Seven public commenters — representing the Budget Justice Coalition, Racial Justice Coalition, ACCE, Ensuring Opportunity, First 5 Contra Costa, the Advisory Council on Aging, and One Contra Costa Coalition — delivered a coordinated message: protect safety-net services, address the Public Defender funding gap, and be transparent with residents about what happens if Measure B fails.

Mariana Moore of Ensuring Opportunity raised two specific equity concerns: the Public Defender's severe support-staff shortage compared to the DA, and the sheriff's budget potentially lacking a vacancy factor that could leave millions unaccounted for.

Jim Donnelly of the Advisory Council on Aging urged the board to communicate more aggressively about the consequences of Measure B's failure, recalling the painful cuts of the 2008 fiscal crisis.
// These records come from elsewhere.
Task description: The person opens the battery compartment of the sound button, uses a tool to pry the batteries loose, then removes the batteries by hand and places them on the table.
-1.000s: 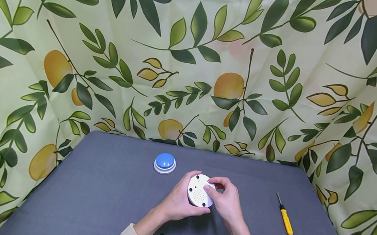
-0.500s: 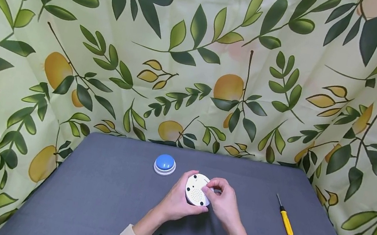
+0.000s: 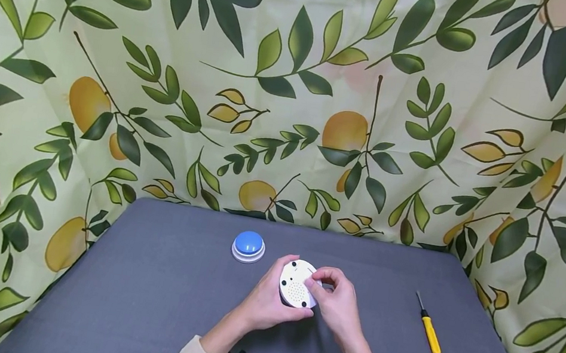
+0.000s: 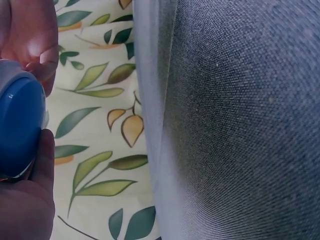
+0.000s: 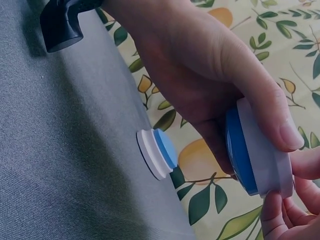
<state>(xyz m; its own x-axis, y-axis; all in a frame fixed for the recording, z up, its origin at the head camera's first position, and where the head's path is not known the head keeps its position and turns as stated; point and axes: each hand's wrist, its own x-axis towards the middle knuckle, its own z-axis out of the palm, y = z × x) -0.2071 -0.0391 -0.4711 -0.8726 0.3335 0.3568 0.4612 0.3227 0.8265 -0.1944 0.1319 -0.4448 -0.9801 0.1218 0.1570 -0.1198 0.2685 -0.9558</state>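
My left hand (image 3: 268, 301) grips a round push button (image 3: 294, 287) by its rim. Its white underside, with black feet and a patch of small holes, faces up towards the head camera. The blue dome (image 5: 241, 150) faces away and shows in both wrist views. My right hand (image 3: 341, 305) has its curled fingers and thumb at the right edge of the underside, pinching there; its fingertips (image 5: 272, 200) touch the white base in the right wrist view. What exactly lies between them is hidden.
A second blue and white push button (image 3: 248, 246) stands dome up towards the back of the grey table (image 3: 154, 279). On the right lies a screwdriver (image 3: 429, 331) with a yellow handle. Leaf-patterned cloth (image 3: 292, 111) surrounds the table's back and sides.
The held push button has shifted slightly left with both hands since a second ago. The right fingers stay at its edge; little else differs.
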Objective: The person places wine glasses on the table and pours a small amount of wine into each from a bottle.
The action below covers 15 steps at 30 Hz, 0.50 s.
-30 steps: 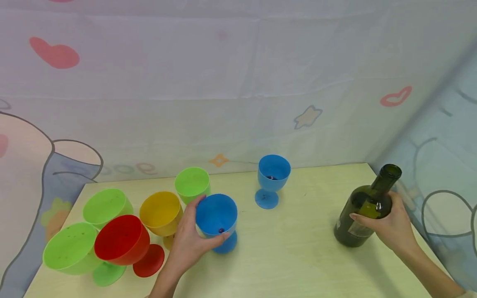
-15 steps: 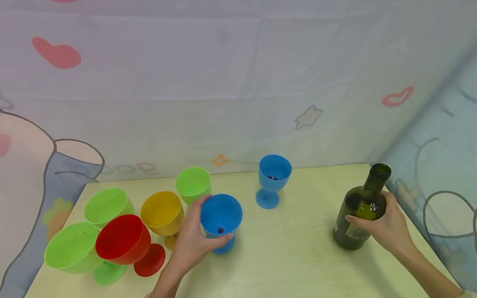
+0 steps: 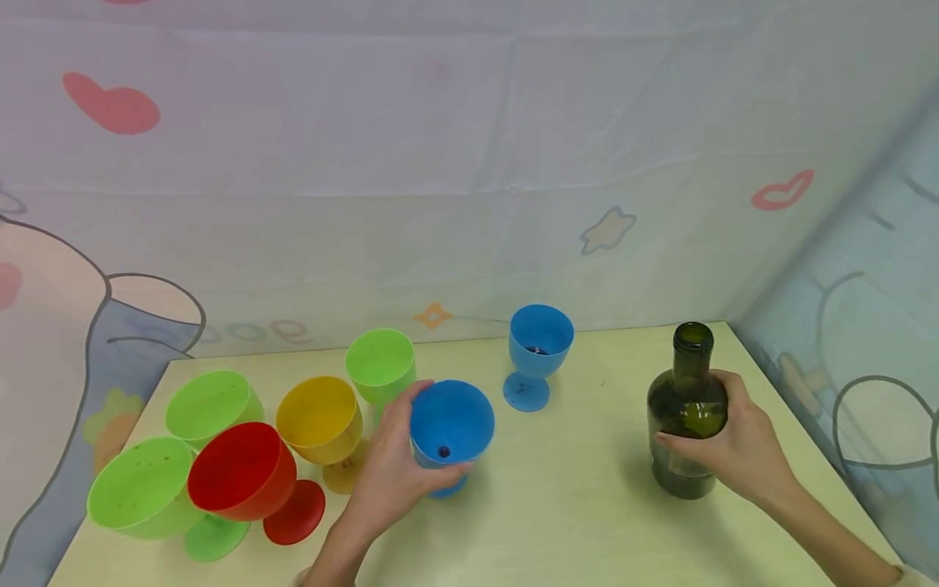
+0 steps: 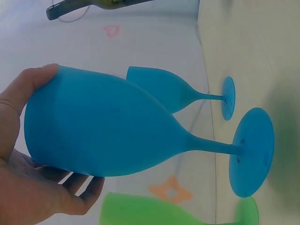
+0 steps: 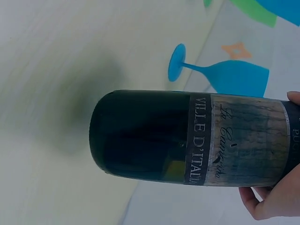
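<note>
In the head view my left hand (image 3: 396, 469) grips a blue plastic goblet (image 3: 451, 416) round its bowl. One small dark bead-like thing (image 3: 443, 452) lies inside it. The left wrist view shows that goblet's foot (image 4: 251, 152) close over the tabletop, with a soft shadow beside it. My right hand (image 3: 737, 452) holds a dark green wine bottle (image 3: 685, 399) round its body. The bottle stands upright, neck up, and the right wrist view shows its printed label (image 5: 243, 140). Behind and between the two hands stands a second blue goblet (image 3: 539, 342) with dark bits in it.
To the left of my left hand stand a yellow goblet (image 3: 319, 420), a red one (image 3: 242, 473) that leans, and several green goblets (image 3: 216, 408). A printed cloth (image 3: 469, 163) hangs along the table's back edge. More cloth (image 3: 880, 285) borders the right side.
The held blue goblet has moved to the right with my left hand. My right hand has brought the wine bottle leftward, and its neck, earlier tilted right, is now nearly straight up.
</note>
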Each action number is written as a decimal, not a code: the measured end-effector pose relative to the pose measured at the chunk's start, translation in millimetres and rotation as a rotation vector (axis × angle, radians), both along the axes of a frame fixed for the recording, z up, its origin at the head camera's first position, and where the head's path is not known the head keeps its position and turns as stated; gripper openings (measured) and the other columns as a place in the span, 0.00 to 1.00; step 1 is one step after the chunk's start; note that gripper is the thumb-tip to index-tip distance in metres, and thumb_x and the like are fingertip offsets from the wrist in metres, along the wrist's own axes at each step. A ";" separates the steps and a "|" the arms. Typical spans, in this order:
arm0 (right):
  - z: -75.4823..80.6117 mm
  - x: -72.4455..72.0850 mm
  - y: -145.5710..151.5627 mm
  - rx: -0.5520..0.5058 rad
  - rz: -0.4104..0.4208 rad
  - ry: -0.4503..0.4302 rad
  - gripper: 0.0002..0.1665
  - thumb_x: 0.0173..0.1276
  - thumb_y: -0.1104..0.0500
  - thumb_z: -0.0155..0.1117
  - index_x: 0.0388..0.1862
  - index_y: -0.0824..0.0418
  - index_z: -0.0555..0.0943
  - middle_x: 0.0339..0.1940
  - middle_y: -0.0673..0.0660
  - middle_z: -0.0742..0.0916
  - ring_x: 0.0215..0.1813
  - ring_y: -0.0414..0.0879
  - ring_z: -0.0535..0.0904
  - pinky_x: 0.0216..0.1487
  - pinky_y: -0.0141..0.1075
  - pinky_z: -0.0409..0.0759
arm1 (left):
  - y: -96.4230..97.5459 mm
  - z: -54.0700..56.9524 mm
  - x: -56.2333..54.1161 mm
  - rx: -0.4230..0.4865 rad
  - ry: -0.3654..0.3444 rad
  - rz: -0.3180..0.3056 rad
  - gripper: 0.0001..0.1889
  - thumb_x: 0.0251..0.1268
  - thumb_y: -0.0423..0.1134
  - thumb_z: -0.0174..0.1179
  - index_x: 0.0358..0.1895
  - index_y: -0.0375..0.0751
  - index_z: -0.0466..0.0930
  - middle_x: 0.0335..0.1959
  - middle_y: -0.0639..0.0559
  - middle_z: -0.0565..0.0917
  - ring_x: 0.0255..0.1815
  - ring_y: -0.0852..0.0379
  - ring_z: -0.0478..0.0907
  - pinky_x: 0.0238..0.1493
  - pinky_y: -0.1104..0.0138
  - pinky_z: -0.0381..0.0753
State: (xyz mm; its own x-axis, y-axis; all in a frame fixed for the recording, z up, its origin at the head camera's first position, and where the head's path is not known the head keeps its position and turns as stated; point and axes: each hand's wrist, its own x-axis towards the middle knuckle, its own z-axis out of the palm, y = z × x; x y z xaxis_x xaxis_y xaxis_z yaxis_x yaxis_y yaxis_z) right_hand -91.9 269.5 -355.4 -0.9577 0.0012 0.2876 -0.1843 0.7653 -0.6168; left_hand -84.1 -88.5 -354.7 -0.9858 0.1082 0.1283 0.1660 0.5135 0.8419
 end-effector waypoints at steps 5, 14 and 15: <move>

Melvin Willis of the Racial Justice Coalition and ACCE connected Prop 36 to increased criminalization and urged reserves be used to maintain services.


Minor Items

  • $1.9M from Byron Boys Ranch sale will fund demolition of the former juvenile hall.

  • The DA's office is launching public-facing data dashboards through the Securo platform.

  • The sheriff's department noted Prop 172 revenue may decline, a funding source shared with the DA and other public safety agencies.

  • The fire district's $4.8M EMS fund balance will fund 20 ambulances and Phase 2 of the communications center.

  • Public Works Director Warren Lai participated in the budget deliberation.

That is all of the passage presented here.